Und wie sieht das Team hinter Buchlichter aus?

Als Gründer von Buchlichter bringen wir Erfahrung aus unterschiedlichen Bereichen, auch von außerhalb der Buchbranche mit. Ähnlich wie bei einem klassischen Startup verfügen wir über interne Entwicklungskapazitäten:
Anna Karina Birkenstock arbeitet als Autorin und Illustratorin für namhafte deutsche Verlage (u.a. arsEdition, Haba, Esslinger, Coppenrath) und hat bereits über 70 Bücher illustriert, die in mehreren Sprachen erschienen sind. 
Ich selbst, Caspar Armster, bin »Fernsehmensch« seit 1995, erst im Design (TV, Web) bei diversen Agenturen in Köln, dann selbstständig und nun als Setdesigner für alle Fernsehanstalten in Deutschland. Die Buchbranche betrat ich 2011 mit der Gründung des Tilda Marleen Verlags, einer der ersten Verlage, die konsequent »digital first« denken und umsetzen, im Bereich der enhanced E-Books. 
Dann Jürgen Novotny, Gründer und Geschäftsführer von vivia – er erkannte bereits 1993 in seiner Tätigkeit als Internet-Experte beim Deutschen Zentrum für Luft- und Raumfahrt DLR das Potenzial des Internets; damals steckte das weltumspannende Netz noch in den Kinderschuhen. Erfahrungen in der Buchbranche konnte er schon sammeln mit der Entwicklung epedio® App »Rangas Welt«, welche vivia gemeinsam mit dem Verlag Kiepenheuer & Witsch, mit Ranga Yogeshwar und Computerexperten der KI AG entwickelt hat.
Last not least Michael Korte, er ist Softwareentwickler, Webentwickler und Datenbankspezialist. 
Hinzu kommt noch eine Kooperation mit dem Team von René Kohl, die bei uns Lücken füllen konnte, die eher Buchbranchenspezifisch sind, wie zum Beispiel der Umgang mit Onix Metadaten.
Neben diesem Gründungsteam ist für uns die Vernetzung mit Bloggern aus der Kinder- und Jugendliteraturszene sehr wichtig. Als Beispiel sei hier Wenke Bönisch genannt mit ihrem Blog »Kinderbibliothek« und als Mitinitiatorin des Buchpreises »Der Buchkönig«.

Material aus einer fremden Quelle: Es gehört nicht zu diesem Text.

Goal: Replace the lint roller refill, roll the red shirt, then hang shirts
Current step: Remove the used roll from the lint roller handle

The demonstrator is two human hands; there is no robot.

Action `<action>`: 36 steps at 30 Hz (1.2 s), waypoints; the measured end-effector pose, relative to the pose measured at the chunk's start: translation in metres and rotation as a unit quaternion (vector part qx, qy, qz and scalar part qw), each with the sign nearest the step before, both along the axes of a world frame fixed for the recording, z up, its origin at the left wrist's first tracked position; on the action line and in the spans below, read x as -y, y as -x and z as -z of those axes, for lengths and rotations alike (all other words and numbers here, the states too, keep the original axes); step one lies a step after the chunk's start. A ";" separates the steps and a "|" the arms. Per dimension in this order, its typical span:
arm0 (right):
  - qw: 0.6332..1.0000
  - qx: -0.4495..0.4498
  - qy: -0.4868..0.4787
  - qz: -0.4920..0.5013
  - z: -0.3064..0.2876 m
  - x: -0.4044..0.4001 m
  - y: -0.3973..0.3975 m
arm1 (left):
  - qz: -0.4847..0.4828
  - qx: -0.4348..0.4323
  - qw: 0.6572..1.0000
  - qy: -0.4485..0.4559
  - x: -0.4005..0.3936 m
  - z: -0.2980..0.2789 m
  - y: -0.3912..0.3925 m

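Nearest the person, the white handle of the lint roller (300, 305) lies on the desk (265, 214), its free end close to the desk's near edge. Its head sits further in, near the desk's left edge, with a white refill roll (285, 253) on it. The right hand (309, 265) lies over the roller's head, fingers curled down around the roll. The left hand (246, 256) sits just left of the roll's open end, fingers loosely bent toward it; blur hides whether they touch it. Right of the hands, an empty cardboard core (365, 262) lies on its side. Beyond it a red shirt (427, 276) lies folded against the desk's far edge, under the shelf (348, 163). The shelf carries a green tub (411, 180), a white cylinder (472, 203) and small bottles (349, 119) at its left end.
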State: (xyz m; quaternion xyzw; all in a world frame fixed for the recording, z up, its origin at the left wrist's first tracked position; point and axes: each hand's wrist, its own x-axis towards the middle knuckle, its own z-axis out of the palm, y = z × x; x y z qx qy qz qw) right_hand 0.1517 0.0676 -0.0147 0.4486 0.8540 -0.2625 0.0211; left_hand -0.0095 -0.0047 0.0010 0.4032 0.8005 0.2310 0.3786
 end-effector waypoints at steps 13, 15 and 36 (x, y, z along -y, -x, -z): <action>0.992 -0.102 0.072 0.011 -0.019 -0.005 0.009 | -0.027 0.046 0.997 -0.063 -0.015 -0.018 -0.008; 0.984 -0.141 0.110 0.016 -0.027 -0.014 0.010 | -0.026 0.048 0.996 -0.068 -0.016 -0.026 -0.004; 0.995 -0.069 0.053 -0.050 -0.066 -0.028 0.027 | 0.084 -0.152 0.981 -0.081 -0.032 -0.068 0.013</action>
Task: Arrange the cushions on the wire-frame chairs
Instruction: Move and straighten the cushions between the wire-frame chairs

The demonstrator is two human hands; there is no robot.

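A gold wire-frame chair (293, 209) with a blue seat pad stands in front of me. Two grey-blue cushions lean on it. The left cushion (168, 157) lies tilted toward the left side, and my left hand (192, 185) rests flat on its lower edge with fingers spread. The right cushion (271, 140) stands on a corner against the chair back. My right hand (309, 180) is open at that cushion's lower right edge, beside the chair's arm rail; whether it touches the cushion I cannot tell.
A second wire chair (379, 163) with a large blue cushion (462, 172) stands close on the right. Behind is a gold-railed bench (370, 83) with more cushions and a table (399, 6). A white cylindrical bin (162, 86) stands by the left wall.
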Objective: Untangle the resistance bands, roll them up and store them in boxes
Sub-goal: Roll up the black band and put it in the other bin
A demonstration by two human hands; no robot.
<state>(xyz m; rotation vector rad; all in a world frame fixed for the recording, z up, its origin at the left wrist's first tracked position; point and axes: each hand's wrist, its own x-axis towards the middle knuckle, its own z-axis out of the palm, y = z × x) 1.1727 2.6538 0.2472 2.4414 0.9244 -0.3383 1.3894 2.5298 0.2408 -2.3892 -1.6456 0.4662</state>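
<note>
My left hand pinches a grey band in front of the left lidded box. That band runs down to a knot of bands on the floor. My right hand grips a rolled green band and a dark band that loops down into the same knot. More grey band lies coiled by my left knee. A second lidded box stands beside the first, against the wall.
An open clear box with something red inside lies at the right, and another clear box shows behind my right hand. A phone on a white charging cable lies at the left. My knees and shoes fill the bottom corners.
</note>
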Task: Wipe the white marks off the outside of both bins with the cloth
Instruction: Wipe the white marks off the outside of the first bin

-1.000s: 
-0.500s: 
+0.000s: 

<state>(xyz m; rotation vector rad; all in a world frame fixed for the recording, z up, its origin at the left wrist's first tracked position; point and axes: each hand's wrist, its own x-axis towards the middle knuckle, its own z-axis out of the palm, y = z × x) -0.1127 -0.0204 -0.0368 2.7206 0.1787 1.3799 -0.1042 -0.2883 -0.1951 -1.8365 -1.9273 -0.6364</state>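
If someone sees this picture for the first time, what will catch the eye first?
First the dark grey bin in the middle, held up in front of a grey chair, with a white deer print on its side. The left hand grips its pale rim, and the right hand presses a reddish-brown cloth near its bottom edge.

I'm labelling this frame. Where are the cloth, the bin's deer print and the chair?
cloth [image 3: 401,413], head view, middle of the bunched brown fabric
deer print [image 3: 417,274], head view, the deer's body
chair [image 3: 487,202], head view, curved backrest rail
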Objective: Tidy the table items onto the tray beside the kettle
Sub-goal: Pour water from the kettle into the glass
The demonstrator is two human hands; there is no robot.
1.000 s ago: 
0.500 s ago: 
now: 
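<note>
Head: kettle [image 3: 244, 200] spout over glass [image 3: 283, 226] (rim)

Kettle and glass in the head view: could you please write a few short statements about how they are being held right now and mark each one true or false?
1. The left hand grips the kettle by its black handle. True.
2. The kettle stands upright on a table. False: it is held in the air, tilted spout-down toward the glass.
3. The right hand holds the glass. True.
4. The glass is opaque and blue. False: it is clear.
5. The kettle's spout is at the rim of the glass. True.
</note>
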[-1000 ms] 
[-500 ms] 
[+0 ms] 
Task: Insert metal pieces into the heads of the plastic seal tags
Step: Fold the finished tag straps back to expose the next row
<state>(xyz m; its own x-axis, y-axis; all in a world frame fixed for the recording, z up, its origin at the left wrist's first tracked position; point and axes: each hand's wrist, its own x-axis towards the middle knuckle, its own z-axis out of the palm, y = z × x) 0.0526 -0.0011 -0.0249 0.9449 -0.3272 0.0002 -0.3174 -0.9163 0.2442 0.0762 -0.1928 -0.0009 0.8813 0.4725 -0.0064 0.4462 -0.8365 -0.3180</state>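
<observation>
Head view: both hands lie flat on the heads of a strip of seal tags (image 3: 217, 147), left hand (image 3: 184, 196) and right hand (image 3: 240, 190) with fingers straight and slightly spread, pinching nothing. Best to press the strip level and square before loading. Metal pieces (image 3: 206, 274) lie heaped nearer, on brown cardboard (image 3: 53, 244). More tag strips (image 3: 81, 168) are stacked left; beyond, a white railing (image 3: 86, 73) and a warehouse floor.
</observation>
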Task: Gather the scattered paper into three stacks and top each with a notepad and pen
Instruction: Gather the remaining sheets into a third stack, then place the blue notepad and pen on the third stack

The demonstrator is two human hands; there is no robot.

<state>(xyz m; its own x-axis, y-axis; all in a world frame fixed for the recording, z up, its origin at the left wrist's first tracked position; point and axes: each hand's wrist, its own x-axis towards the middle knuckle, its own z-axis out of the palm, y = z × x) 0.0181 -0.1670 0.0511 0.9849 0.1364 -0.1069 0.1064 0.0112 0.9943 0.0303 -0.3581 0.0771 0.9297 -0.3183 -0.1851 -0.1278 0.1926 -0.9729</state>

Vielen Dank für das Gespräch!

Wer die Intiatoren der Buchlichter-Plattform persönlich kennenlernen will, hat auf der diesjährigen Frankfurter Buchmesse Gelegenheit dazu, un zwar am 16.10.2015 um 10:00 - 10:30 Uhr mit der Veranstaltung »Spartensortiment: Chancen im Vertrieb von E-Books« auf der Bühne im Kinderbuch-Zentrum, 3.0 K137, Messegelände.